Return the records exactly as they appear below, omitting the pictures.

Start of Source data

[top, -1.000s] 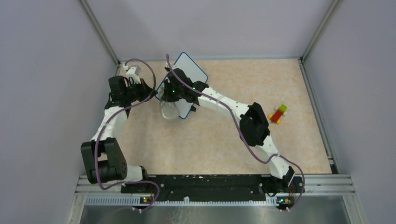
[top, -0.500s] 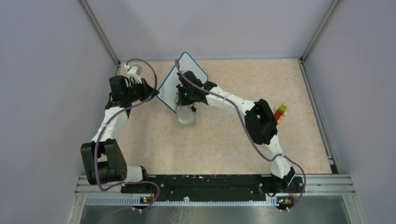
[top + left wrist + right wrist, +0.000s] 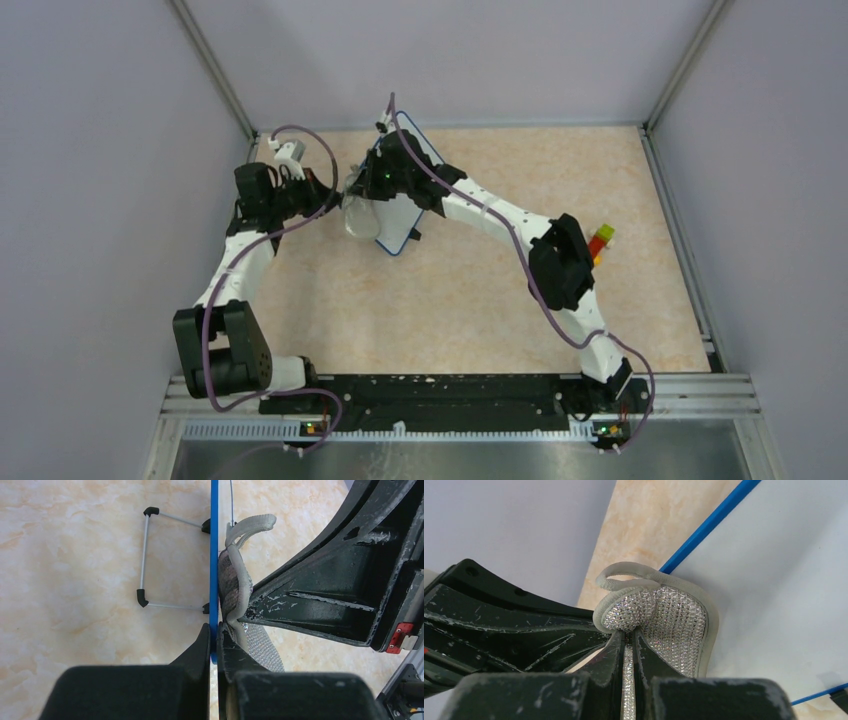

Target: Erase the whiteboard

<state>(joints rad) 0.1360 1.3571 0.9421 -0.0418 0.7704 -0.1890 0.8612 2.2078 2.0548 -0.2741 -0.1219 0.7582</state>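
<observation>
The whiteboard [image 3: 397, 218] stands on edge at the far left of the table [image 3: 480, 300], close to the back wall, held up between the two arms. The left pincer [image 3: 335, 197] comes at it from the left. In the left wrist view this pincer [image 3: 213, 632] is clamped on the board's thin blue rim [image 3: 214, 555], which runs straight up the picture, edge-on. To the left of the rim a wire stand [image 3: 145, 555] with small black feet [image 3: 142, 597] juts from the back of the board, over the marbled beige table [image 3: 75, 555].

The right pincer [image 3: 372, 190] reaches in from the right, with the board behind it. It is closed on an eraser pad [image 3: 360, 215] – a soft oval with a grey trim, a small loop at its top and a glittering, mesh-like face. In the right wrist view its fingers pinch the pad [image 3: 664, 615] along its middle, so that the pad folds around the pincer [image 3: 628, 640]. The pad lies against the plain white face of the board [image 3: 774, 580], near the blue rim at the upper corner. From the left wrist, the pad [image 3: 232, 587] presses flat on the right side of the rim, just above the left fingers.

Well apart, near the table's right edge, a small cluster of coloured blocks [image 3: 600, 240] – red, green, yellow – shows partly behind the right arm's elbow
</observation>
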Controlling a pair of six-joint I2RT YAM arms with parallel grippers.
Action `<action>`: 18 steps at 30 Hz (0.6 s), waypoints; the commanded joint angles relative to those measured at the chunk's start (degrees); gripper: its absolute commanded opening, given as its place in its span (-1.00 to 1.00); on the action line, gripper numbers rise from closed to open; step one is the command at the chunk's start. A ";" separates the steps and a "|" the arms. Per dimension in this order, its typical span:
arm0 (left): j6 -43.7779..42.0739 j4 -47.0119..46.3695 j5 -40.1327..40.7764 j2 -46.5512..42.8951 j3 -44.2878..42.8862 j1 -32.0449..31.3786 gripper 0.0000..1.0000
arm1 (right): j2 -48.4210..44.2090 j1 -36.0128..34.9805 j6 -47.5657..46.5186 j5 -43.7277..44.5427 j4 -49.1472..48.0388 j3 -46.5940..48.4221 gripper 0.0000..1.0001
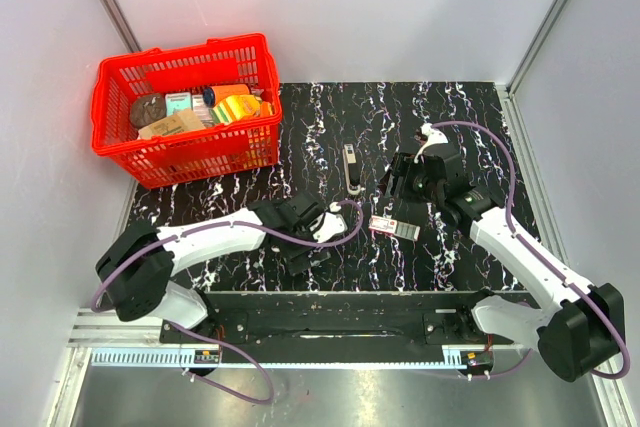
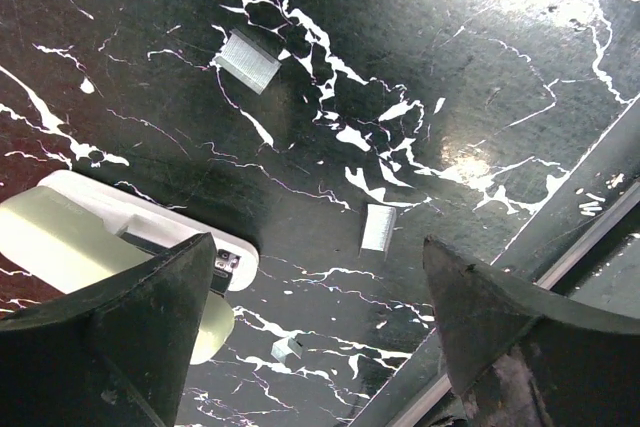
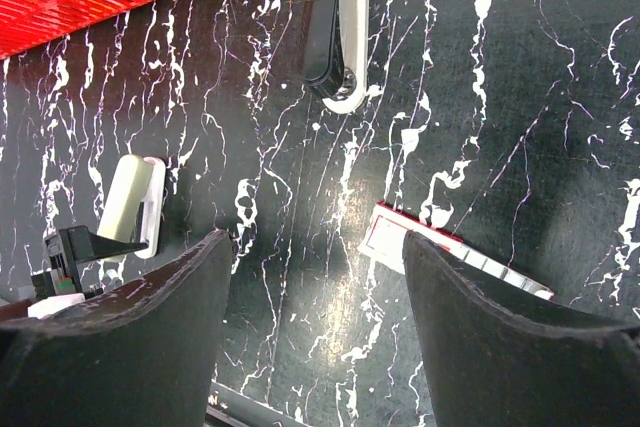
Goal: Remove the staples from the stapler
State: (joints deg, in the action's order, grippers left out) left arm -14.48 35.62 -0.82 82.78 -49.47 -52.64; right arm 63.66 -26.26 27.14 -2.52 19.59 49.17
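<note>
1. The stapler [image 2: 100, 237] lies flat on the table [image 2: 500, 67], with its long axis slanting past one finger of the left gripper [image 2: 318, 247]
2. It sits just beside that finger, outside the spread, empty jaws
3. Staple strips [image 2: 247, 60] lie loose on the table
4. The right gripper [image 3: 318, 242], jaws spread and empty, hovers farther off, so the left arm is nearer

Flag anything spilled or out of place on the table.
Yes: silver staples lie loose on the black marbled table under the open left gripper: a long strip, a shorter strip and a tiny fragment. They are scattered apart at different angles.
</note>
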 commanded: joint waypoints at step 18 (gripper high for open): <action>-3.62 1.30 -6.82 5.89 -3.26 -2.55 0.65 | 0.06 -0.37 -2.09 2.26 -0.08 2.51 0.49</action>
State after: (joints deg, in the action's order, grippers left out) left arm -16.29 36.56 -5.08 87.37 -49.98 -54.78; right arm 63.66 -26.26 25.74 -1.93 19.77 49.17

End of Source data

(Answer space):
[top, -1.000s] 
[top, -0.500s] 
[top + left wrist + right wrist, +0.000s] 

Target: Erase the whiteboard

<state>(joints rad) 0.1360 1.3571 0.9421 -0.0418 0.7704 -0.1890 0.8612 2.2078 2.0548 -0.2741 -0.1219 0.7582</state>
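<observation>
The whiteboard [image 3: 397, 218] stands on edge at the far left of the table [image 3: 480, 300], close to the back wall, held up between the two arms. The left pincer [image 3: 335, 197] comes at it from the left. In the left wrist view this pincer [image 3: 213, 632] is clamped on the board's thin blue rim [image 3: 214, 555], which runs straight up the picture, edge-on. To the left of the rim a wire stand [image 3: 145, 555] with small black feet [image 3: 142, 597] juts from the back of the board, over the marbled beige table [image 3: 75, 555].

The right pincer [image 3: 372, 190] reaches in from the right, with the board behind it. It is closed on an eraser pad [image 3: 360, 215] – a soft oval with a grey trim, a small loop at its top and a glittering, mesh-like face. In the right wrist view its fingers pinch the pad [image 3: 664, 615] along its middle, so that the pad folds around the pincer [image 3: 628, 640]. The pad lies against the plain white face of the board [image 3: 774, 580], near the blue rim at the upper corner. From the left wrist, the pad [image 3: 232, 587] presses flat on the right side of the rim, just above the left fingers.

Well apart, near the table's right edge, a small cluster of coloured blocks [image 3: 600, 240] – red, green, yellow – shows partly behind the right arm's elbow
</observation>
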Controlling a pair of six-joint I2RT YAM arms with parallel grippers.
Action `<action>`: 18 steps at 30 Hz (0.6 s), waypoints; the commanded joint angles relative to those measured at the chunk's start (degrees); gripper: its absolute commanded opening, given as its place in its span (-1.00 to 1.00); on the action line, gripper numbers rise from closed to open; step one is the command at the chunk's start. A ";" separates the steps and a "|" the arms. Per dimension in this order, its typical span:
arm0 (left): j6 -43.7779..42.0739 j4 -47.0119..46.3695 j5 -40.1327..40.7764 j2 -46.5512..42.8951 j3 -44.2878..42.8862 j1 -32.0449..31.3786 gripper 0.0000..1.0000
arm1 (right): j2 -48.4210..44.2090 j1 -36.0128..34.9805 j6 -47.5657..46.5186 j5 -43.7277..44.5427 j4 -49.1472..48.0388 j3 -46.5940..48.4221 gripper 0.0000..1.0001
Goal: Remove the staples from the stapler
State: (joints deg, in the action's order, grippers left out) left arm -14.48 35.62 -0.82 82.78 -49.47 -52.64; right arm 63.66 -26.26 27.14 -2.52 19.59 49.17
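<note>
1. The stapler [image 2: 100, 237] lies flat on the table [image 2: 500, 67], with its long axis slanting past one finger of the left gripper [image 2: 318, 247]
2. It sits just beside that finger, outside the spread, empty jaws
3. Staple strips [image 2: 247, 60] lie loose on the table
4. The right gripper [image 3: 318, 242], jaws spread and empty, hovers farther off, so the left arm is nearer

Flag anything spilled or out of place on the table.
Yes: silver staples lie loose on the black marbled table under the open left gripper: a long strip, a shorter strip and a tiny fragment. They are scattered apart at different angles.
</note>
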 commanded: joint waypoints at step 18 (gripper high for open): <action>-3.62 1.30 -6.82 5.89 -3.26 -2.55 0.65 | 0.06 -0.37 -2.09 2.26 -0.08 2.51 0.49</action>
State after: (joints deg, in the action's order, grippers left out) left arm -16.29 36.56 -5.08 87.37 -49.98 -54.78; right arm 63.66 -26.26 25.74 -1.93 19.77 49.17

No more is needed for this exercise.